Thursday, May 25, 2006

My Food


A few weeks ago while my son David was attending a Science Open Day at Leeds University I spend a few hours on Ilkley Moor (with my hat!). The day was good apart from the fact that I succumbed to the familiar smell of Fish and Chips and indulged in some of this traditional northern fodder. While in my younger days this would have been a highlight of the day, it made me feel rather queasy and sharply reminded me that I am growing old. I need to be more selective about what I eat.

When Jesus' disciples came back with a takeaway from Sychar in Samaria he wasn't very interested. At one level Jesus sounds irritatingly pious when he says "My food is to do the will of him who sent me and to finish his work" (John 4:34). However, since this is Jesus speaking and we are being called to be like him I want to say the same thing.
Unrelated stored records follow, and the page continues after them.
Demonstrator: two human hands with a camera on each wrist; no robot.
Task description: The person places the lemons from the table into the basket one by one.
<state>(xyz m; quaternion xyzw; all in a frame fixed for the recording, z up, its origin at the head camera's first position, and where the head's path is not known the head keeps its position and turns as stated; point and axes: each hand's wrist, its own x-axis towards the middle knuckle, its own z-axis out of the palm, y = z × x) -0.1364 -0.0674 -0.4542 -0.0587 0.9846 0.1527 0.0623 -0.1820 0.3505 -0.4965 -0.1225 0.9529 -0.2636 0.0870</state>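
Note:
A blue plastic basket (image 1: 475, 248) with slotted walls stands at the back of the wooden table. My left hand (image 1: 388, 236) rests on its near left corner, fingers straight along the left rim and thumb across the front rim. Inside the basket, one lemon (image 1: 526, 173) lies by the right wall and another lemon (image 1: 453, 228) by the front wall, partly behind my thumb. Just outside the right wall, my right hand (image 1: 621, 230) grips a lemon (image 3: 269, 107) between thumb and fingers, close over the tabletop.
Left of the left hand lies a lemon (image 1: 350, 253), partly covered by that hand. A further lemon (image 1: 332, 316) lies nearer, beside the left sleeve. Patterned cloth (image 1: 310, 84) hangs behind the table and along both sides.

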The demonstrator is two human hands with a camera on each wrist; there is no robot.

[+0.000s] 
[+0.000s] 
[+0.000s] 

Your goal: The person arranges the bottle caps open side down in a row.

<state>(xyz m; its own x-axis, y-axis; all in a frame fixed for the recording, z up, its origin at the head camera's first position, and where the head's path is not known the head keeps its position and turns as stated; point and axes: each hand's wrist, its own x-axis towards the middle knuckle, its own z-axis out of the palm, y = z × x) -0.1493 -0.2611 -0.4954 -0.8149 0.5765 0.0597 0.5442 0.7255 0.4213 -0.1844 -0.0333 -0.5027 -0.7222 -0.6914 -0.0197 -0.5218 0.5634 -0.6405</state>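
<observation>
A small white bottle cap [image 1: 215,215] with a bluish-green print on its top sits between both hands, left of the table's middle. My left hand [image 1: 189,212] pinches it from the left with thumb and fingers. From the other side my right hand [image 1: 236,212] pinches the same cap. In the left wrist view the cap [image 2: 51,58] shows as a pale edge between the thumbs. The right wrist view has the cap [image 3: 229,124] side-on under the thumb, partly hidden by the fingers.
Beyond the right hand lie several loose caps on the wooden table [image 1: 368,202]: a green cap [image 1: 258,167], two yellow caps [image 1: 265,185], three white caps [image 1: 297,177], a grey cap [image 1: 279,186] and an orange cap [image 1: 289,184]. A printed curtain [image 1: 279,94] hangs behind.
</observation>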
I just don't have any appetite for anything that does not seem totally focussed on God's Kingdom.

More than that, I only want to do the things in God's Kingdom that he has specifically asked me to do. There are so many good things happening, but they are someonelse's calling, not mine.

Last week I was at the New Wine Leaders Conference. New Wine is doing a fantastic work. I am totally comfortable with the vision statement:
Our vision is to see the nation changed through Christians and churches being filled with the Spirit, alive with the joy of knowing and worshipping Jesus Christ, living out his Word, and doing the works of the Kingdom of God.

And yet I sense that I am called to do more than just lead a New Wine church. I have no appetite for "promotion" to a bigger New Wine church. That would (for me) feel like a worldly move, a desire for greater significance within a the New Wine Network driven by my old psychological and emotional wounds (which are nearly healed now).

I have a vision (or is it a dream?) that God wants the Good News of Jesus to reach the masses (the "Gentiles" mentioned in the title of this blog). New Wine churches are better at reaching middle class people than your average Church of England church, and this is good. Some churches like St. Mark's even reach some working class people, and this is good.

But good as these things are, I sense that their vision is not big enough. We need to infect the people outside the boxes with the Kingdom virus. They need to catch a proper, life transforming dose of the Holy Spirit, and they need to be helped to know how to live the life and pass on the Good News.

The Good News needs to be expressed without much reference to church as we know it, which has often been bad news to earlier generations of the Gentiles. The good news needs to be experienced in the form of better relationships where people know how to forgive and be reconciled, where parents know how to love their children and live unselfishly. The good news needs to be experienced as forgiveness and mercy and release from the guilt of a sinful past. The grace of God needs to be experienced as a present reality when faced with the temptation to meet present neds in sinful damaging ways. Healing of old wounds and the breaking of strongholds is essential so that tempations will lose their previous power.

Jesus seemed to believe that the masses want this Good News. "Open your eyes and look at the fields! They are ripe for harvest. Even now the reaper draws his wages, even now he harvests the crop for eternal life..." (John 4:35-36).

So what are we waiting for? Let's get out there amongst the people with our spiritual eyes open to see where the wind is blowing, our spiritual ears tuned to his voice, and our feet fitted with the readiness to take us into the house of the person of peace.

People are hungry for spiritual reality. Let's take it to them. Let's teach them how to sustain it and pass it on. There is no need for these folk to come to church. They can just become the church. This new wine needs to live in new wineskins. Even New Wine churches will be too churchy and too institutional for real Gentiles.